Sennacherib, voyant sans doute là un mauvais présage, décida de déplacer la capitale à Ninive (704-681) où il bâtit son Palais-sans-rival. La ville, dont les taureaux gardiens de la Porte de Nergal ont été détruits au marteau-piqueur, a gardé son statut de capitale jusqu’à la chute de l’Empire assyrien en 612 av. J.-C.

Toutefois, la toute première capitale de l’État assyrien était Assur, résidence du dieu Assur. Cité-État au début du IIe millénaire, habitée par des marchands enrichis par un commerce à longue distance avec l’Anatolie centrale, elle devint la capitale de l’Assyrie sous Assur-uballit Ier (1365-1330). Même lorsqu’elle perdit son statut de capitale, Assur demeura la métropole religieuse de l’Assyrie, et ses bâtiments furent sans cesse restaurés par les rois d’Assyrie. Bâtie sur un éperon rocheux dominant le Tigre, la ville fut fouillée par un architecte allemand, W. Andrae au tout début du XXe siècle. A la fin des années 1970, les Irakiens restaurèrent la muraille, la ziggurat et le temple du dieu Assur. Des fouilles de sauvetage furent entreprises conjointement par les Irakiens et les Allemands en 2000 et 2001 car le site était menacé par un projet de barrage. En juin 2003, Assur fut classée au patrimoine mondial de l’UNESCO et ajoutée à la liste du patrimoine mondial en péril. Jusqu’à ces dernières années, le site avait été relativement protégé des pillages.

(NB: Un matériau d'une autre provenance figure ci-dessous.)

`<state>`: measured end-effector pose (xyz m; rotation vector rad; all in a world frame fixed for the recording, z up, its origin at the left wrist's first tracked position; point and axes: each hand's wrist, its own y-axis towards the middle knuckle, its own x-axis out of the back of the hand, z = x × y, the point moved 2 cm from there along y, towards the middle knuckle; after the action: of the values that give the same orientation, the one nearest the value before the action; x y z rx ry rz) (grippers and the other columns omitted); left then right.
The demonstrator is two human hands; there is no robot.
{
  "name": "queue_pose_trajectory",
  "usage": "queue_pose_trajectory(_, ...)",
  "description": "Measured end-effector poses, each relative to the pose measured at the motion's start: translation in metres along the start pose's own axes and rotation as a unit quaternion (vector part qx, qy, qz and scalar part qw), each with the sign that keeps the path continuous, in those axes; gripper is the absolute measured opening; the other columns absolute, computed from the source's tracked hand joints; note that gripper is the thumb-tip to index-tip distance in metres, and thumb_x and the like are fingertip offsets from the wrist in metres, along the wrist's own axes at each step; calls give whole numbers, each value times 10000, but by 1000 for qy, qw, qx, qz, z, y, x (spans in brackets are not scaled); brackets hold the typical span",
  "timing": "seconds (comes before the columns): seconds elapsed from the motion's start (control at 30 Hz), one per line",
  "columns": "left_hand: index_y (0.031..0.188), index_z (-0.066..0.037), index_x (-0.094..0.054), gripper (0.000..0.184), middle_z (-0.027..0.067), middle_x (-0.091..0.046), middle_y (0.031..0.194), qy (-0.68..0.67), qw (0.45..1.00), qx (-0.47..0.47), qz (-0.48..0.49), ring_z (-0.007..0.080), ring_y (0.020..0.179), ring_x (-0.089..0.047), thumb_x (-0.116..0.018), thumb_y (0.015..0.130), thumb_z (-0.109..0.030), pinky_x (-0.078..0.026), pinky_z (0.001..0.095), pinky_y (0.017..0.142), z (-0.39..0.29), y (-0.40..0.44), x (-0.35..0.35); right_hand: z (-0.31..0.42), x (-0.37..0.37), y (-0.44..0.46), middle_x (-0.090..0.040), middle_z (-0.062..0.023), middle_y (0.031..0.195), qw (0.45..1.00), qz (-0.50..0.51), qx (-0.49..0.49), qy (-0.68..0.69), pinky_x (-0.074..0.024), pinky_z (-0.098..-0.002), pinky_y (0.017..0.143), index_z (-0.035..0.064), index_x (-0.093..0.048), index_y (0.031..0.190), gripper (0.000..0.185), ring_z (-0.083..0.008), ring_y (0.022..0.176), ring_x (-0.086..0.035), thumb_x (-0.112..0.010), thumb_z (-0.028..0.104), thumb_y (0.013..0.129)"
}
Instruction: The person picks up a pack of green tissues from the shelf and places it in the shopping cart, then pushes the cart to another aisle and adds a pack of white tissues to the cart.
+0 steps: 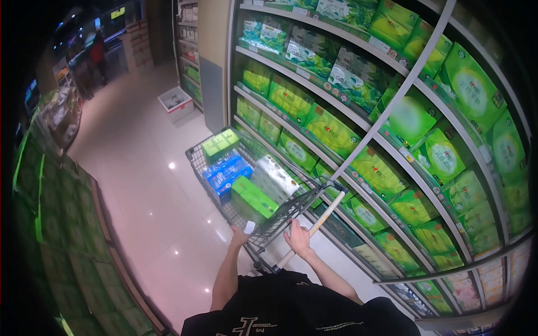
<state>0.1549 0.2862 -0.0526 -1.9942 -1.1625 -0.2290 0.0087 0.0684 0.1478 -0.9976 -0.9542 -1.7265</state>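
Cart [288, 210] steering, I'd guess: right hand [300, 239] over the bar [325, 217], left hand [240, 236] alongside, grips unclear; pushing wants firm holds

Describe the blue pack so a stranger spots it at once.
Beside the tall shelves stands a shopping cart. Inside, the blue pack lies between the light green pack at the far end and the green box nearer the handle. It alone is blue; its neighbours are green or white.

Hands [298, 239] at loaded cart [325, 218], stocked shelves [302, 73]
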Motion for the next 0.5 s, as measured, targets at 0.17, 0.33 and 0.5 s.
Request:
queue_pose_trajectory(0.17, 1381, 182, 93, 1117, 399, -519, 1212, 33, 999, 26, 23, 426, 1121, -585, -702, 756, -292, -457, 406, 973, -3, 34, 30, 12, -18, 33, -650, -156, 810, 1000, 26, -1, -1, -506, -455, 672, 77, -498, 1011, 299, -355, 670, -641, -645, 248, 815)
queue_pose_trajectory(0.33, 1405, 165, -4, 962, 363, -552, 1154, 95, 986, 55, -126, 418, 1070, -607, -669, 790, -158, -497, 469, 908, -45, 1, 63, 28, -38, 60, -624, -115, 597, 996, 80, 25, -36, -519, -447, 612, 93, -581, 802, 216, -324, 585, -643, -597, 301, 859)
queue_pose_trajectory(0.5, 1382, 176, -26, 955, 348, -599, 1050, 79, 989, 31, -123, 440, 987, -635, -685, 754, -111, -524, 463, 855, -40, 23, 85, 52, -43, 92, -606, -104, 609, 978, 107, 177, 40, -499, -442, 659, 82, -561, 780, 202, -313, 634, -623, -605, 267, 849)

Ces quatre capitales assyriennes se situent, avec de très nombreux autres sites archéologiques, entre Mossul et Tikrit, et donc dans le territoire tenu par Daesh. Que restera-t-il de ces capitales antiques majestueuses après les attaques du groupe djihadiste ? La destruction de Kalhu est d’autant plus dramatique que c’était la mieux préservée de ces capitales assyriennes. Dans le palais, les bas-reliefs décorant toutes les salles du palais, et les taureaux ailés, gardiens des portes, taillés dans du gypse, étaient pour l’essentiel restés en place. Une partie du palais d’Assurnazirpal II avait été recouverte d’un toit (en blanc sur la photo aérienne) pour protéger les bas-reliefs des intempéries. Que reste-t-il après l’attaque de Daesh, de ces grands panneaux en pierre présentant le roi dans des cérémonies rituelles, des figures ailées, des génies, des arbres de vie, les campagnes militaires du souverain et les peuples vaincus lui apportant un tribut, et ces fameux taureaux et lions ailés androcéphales qui gardaient par paires les principales portes du palais ?

[1] Le site de Hatra, d’époque parthe, classé au patrimoine mondial de l’humanité par l’UNESCO aurait également subi des dégâts.